WORK INSTRUCTIONS: Reproduce the whole listing, keeping each line as it is.

((

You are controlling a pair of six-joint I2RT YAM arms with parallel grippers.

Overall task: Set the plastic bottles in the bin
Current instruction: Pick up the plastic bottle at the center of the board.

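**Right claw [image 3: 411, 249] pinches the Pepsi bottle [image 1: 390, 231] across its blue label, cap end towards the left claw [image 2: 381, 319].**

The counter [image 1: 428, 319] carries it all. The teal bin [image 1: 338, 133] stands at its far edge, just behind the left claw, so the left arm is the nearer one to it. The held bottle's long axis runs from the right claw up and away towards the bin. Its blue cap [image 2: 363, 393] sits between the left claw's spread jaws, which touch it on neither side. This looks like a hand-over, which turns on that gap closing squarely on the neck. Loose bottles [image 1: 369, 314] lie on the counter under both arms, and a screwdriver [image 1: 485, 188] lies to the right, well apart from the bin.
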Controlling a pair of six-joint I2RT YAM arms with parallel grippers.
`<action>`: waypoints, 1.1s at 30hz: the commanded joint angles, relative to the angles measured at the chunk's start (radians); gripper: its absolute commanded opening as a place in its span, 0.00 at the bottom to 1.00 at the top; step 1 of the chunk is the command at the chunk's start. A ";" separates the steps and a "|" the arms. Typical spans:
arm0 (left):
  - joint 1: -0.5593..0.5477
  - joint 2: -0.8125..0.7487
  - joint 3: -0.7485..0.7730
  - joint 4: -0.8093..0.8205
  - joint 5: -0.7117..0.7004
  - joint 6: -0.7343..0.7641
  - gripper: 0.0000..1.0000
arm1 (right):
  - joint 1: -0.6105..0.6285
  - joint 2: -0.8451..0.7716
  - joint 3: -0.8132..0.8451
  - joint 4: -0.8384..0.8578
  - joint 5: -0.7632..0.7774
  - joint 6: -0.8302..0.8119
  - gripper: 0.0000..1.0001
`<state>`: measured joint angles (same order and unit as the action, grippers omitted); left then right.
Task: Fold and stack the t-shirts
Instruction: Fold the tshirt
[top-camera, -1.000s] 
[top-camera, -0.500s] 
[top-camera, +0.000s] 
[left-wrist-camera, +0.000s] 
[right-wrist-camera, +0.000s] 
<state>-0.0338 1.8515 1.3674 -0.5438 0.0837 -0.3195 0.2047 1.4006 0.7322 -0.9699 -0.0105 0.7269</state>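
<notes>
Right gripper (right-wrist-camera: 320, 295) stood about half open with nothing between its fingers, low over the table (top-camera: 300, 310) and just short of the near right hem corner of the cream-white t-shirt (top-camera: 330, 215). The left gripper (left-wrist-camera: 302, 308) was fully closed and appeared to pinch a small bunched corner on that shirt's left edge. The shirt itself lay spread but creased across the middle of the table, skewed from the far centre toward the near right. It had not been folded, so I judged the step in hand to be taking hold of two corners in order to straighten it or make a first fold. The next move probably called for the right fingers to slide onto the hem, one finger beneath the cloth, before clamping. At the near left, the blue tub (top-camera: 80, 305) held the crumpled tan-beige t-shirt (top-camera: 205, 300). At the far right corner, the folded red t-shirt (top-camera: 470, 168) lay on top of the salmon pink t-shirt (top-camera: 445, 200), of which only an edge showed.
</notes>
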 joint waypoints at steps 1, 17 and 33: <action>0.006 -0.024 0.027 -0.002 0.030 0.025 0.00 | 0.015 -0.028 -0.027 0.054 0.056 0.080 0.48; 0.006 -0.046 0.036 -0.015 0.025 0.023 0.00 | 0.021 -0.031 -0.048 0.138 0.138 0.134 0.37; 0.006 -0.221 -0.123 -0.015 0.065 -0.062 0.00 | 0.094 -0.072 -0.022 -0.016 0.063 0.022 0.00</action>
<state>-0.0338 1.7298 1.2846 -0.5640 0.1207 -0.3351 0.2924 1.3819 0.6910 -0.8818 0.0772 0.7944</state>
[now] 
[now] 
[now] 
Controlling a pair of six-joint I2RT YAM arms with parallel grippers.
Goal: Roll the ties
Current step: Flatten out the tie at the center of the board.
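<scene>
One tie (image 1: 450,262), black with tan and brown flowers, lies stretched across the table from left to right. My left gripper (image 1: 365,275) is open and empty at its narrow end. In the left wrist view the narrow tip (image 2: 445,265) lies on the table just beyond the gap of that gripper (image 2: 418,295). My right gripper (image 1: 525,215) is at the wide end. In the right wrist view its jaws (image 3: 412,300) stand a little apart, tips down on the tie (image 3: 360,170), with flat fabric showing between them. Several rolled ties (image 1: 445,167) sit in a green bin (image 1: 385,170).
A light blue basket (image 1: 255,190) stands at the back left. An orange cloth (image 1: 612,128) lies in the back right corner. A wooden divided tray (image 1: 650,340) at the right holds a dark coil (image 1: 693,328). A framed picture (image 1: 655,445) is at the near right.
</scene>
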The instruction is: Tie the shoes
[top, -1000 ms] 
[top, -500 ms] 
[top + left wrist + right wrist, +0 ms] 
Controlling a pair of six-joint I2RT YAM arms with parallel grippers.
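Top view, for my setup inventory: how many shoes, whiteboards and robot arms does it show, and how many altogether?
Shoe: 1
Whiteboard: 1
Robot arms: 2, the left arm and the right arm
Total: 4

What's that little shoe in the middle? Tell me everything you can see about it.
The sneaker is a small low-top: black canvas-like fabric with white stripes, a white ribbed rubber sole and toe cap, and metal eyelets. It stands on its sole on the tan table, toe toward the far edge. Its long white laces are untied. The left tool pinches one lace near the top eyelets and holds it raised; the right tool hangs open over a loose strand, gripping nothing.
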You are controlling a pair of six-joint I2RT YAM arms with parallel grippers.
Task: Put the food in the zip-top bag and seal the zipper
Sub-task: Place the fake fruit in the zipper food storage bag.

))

OUTPUT BELOW:
You are controlling a pair of six-joint I2RT YAM arms with parallel grippers.

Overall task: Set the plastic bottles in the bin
Current instruction: Pick up the plastic bottle at the center of the board.

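**Right claw [image 3: 411, 249] pinches the Pepsi bottle [image 1: 390, 231] across its blue label, cap end towards the left claw [image 2: 381, 319].**

The counter [image 1: 428, 319] carries it all. The teal bin [image 1: 338, 133] stands at its far edge, just behind the left claw, so the left arm is the nearer one to it. The held bottle's long axis runs from the right claw up and away towards the bin. Its blue cap [image 2: 363, 393] sits between the left claw's spread jaws, which touch it on neither side. This looks like a hand-over, which turns on that gap closing squarely on the neck. Loose bottles [image 1: 369, 314] lie on the counter under both arms, and a screwdriver [image 1: 485, 188] lies to the right, well apart from the bin.
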Controlling a pair of six-joint I2RT YAM arms with parallel grippers.
`<action>`: waypoints, 1.1s at 30hz: the commanded joint angles, relative to the angles measured at the chunk's start (radians); gripper: its absolute commanded opening as a place in its span, 0.00 at the bottom to 1.00 at the top; step 1 of the chunk is the command at the chunk's start. A ";" separates the steps and a "|" the arms. Typical spans:
arm0 (left):
  - joint 1: -0.5593..0.5477
  - joint 2: -0.8125..0.7487
  - joint 3: -0.7485..0.7730
  - joint 4: -0.8093..0.8205
  - joint 5: -0.7117..0.7004
  - joint 6: -0.7343..0.7641
  - gripper: 0.0000..1.0000
arm1 (right):
  - joint 1: -0.6105..0.6285
  - joint 2: -0.8451..0.7716
  - joint 3: -0.8132..0.8451
  - joint 4: -0.8384..0.8578
  - joint 5: -0.7632..0.7774
  - joint 6: -0.8302..0.8119
  - gripper: 0.0000..1.0001
`<state>`: measured joint angles (same order and unit as the action, grippers omitted); left then right.
Task: Fold and stack the t-shirts
Instruction: Fold the tshirt
[top-camera, -1.000s] 
[top-camera, -0.500s] 
[top-camera, +0.000s] 
[left-wrist-camera, +0.000s] 
[right-wrist-camera, +0.000s] 
<state>-0.0338 1.8515 1.3674 -0.5438 0.0837 -0.3195 0.2047 1.4006 0.7322 -0.9699 -0.0105 0.7269</state>
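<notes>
Right gripper (right-wrist-camera: 320, 295) stood about half open with nothing between its fingers, low over the table (top-camera: 300, 310) and just short of the near right hem corner of the cream-white t-shirt (top-camera: 330, 215). The left gripper (left-wrist-camera: 302, 308) was fully closed and appeared to pinch a small bunched corner on that shirt's left edge. The shirt itself lay spread but creased across the middle of the table, skewed from the far centre toward the near right. It had not been folded, so I judged the step in hand to be taking hold of two corners in order to straighten it or make a first fold. The next move probably called for the right fingers to slide onto the hem, one finger beneath the cloth, before clamping. At the near left, the blue tub (top-camera: 80, 305) held the crumpled tan-beige t-shirt (top-camera: 205, 300). At the far right corner, the folded red t-shirt (top-camera: 470, 168) lay on top of the salmon pink t-shirt (top-camera: 445, 200), of which only an edge showed.
</notes>
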 joint waypoints at steps 1, 17 and 33: <action>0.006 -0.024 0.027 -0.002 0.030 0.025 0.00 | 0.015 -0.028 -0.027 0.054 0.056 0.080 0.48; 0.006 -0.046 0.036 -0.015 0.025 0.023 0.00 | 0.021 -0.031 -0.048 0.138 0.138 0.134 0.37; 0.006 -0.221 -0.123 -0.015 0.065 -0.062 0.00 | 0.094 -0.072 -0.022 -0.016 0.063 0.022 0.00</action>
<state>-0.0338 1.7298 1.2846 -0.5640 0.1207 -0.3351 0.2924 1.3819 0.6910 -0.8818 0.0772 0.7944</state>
[now] 
[now] 
[now] 
Controlling a pair of six-joint I2RT YAM arms with parallel grippers.
Goal: Roll the ties
Current step: Flatten out the tie at the center of the board.
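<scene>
One tie (image 1: 450,262), black with tan and brown flowers, lies stretched across the table from left to right. My left gripper (image 1: 365,275) is open and empty at its narrow end. In the left wrist view the narrow tip (image 2: 445,265) lies on the table just beyond the gap of that gripper (image 2: 418,295). My right gripper (image 1: 525,215) is at the wide end. In the right wrist view its jaws (image 3: 412,300) stand a little apart, tips down on the tie (image 3: 360,170), with flat fabric showing between them. Several rolled ties (image 1: 445,167) sit in a green bin (image 1: 385,170).
A light blue basket (image 1: 255,190) stands at the back left. An orange cloth (image 1: 612,128) lies in the back right corner. A wooden divided tray (image 1: 650,340) at the right holds a dark coil (image 1: 693,328). A framed picture (image 1: 655,445) is at the near right.
</scene>
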The instruction is: Tie the shoes
[top, -1000 ms] 
[top, -500 ms] 
[top + left wrist + right wrist, +0 ms] 
Controlling a pair of six-joint I2RT YAM arms with parallel grippers.
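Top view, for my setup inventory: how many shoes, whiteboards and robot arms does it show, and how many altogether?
Shoe: 1
Whiteboard: 1
Robot arms: 2, the left arm and the right arm
Total: 4

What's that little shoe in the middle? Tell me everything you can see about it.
The sneaker is a small low-top: black canvas-like fabric with white stripes, a white ribbed rubber sole and toe cap, and metal eyelets. It stands on its sole on the tan table, toe toward the far edge. Its long white laces are untied. The left tool pinches one lace near the top eyelets and holds it raised; the right tool hangs open over a loose strand, gripping nothing.
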You are controlling a pair of six-joint I2RT YAM arms with parallel grippers.
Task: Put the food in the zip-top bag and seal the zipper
Sub-task: Place the fake fruit in the zipper food storage bag.

Nothing further is needed for the answer.